## Task instructions
Every line holding the string "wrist" should be copied from the listing.

-------

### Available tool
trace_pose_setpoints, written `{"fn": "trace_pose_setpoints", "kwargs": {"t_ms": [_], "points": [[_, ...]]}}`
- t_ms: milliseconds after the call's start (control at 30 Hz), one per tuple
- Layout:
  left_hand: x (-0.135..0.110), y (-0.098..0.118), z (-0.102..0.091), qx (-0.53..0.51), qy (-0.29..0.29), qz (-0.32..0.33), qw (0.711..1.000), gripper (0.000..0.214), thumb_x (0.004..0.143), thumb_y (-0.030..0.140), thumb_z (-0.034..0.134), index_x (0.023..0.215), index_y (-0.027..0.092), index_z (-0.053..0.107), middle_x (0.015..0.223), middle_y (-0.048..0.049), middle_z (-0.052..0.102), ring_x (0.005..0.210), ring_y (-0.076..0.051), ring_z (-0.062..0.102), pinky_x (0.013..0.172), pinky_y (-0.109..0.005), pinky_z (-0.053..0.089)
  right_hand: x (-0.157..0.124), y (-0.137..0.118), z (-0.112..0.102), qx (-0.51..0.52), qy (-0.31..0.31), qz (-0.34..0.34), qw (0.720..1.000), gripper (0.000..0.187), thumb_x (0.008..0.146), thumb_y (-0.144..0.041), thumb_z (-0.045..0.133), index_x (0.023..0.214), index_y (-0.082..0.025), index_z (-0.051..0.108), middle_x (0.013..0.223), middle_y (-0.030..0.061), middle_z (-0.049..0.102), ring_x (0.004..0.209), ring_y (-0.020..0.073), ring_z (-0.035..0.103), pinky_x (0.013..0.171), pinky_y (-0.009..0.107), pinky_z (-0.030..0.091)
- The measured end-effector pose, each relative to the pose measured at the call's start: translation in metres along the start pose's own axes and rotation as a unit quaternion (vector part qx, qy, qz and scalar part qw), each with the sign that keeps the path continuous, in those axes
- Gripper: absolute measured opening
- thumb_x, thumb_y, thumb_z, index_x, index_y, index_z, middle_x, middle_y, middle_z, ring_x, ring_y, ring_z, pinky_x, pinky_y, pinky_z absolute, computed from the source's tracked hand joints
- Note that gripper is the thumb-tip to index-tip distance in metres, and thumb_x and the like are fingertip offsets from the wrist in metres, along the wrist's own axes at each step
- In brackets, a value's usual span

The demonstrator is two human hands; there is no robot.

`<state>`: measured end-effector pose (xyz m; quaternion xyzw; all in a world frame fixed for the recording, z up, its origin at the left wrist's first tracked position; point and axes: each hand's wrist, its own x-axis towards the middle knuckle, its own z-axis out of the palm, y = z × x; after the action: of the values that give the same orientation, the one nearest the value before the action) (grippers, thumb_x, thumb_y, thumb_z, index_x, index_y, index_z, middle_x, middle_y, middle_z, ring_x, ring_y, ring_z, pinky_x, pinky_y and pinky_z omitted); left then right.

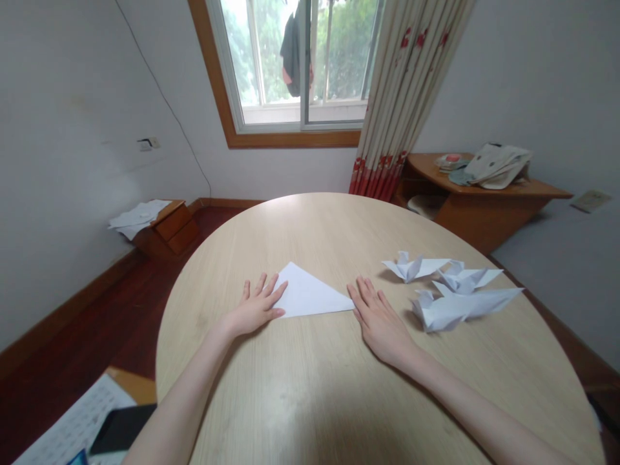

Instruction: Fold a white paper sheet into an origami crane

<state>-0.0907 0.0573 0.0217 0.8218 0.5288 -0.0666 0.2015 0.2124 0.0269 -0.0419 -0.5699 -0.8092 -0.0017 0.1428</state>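
Note:
A white sheet of paper [312, 294], folded into a triangle, lies flat on the round wooden table [300, 387]. Its peak points away from me and its long edge faces me. My left hand [256, 305] rests on the paper's left part with fingers spread, hiding that corner. At the right tip, my right hand [380, 318] lies flat on the table, its fingers stretched out and touching or just beside the paper's point. Neither hand grips anything.
Several folded white paper figures [445, 307] stand right of my right hand. Beyond the table are a window [304, 123], a long curtain [382, 129] and a corner desk [484, 187] with a bag [498, 166]. At lower left, a dark flat device [121, 427] lies on printed paper [92, 413].

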Motion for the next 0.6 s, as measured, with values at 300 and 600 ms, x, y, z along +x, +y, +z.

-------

## Worked solution
- Note that gripper is the thumb-tip to index-tip distance in metres, and thumb_x and the like are fingertip offsets from the wrist in metres, along the wrist's own axes at each step
`<state>`: measured end-effector pose (xyz m; quaternion xyzw; all in a world frame fixed for the recording, z up, its origin at the left wrist's first tracked position; point and axes: each hand's wrist, its own x-axis towards the middle knuckle, its own z-axis out of the palm, y = z × x; after the action: of the values that give the same orientation, the one nearest the value before the action) (grippers, thumb_x, thumb_y, thumb_z, index_x, index_y, index_z, middle_x, middle_y, middle_z, ring_x, ring_y, ring_z, pinky_x, pinky_y and pinky_z omitted); left then right.

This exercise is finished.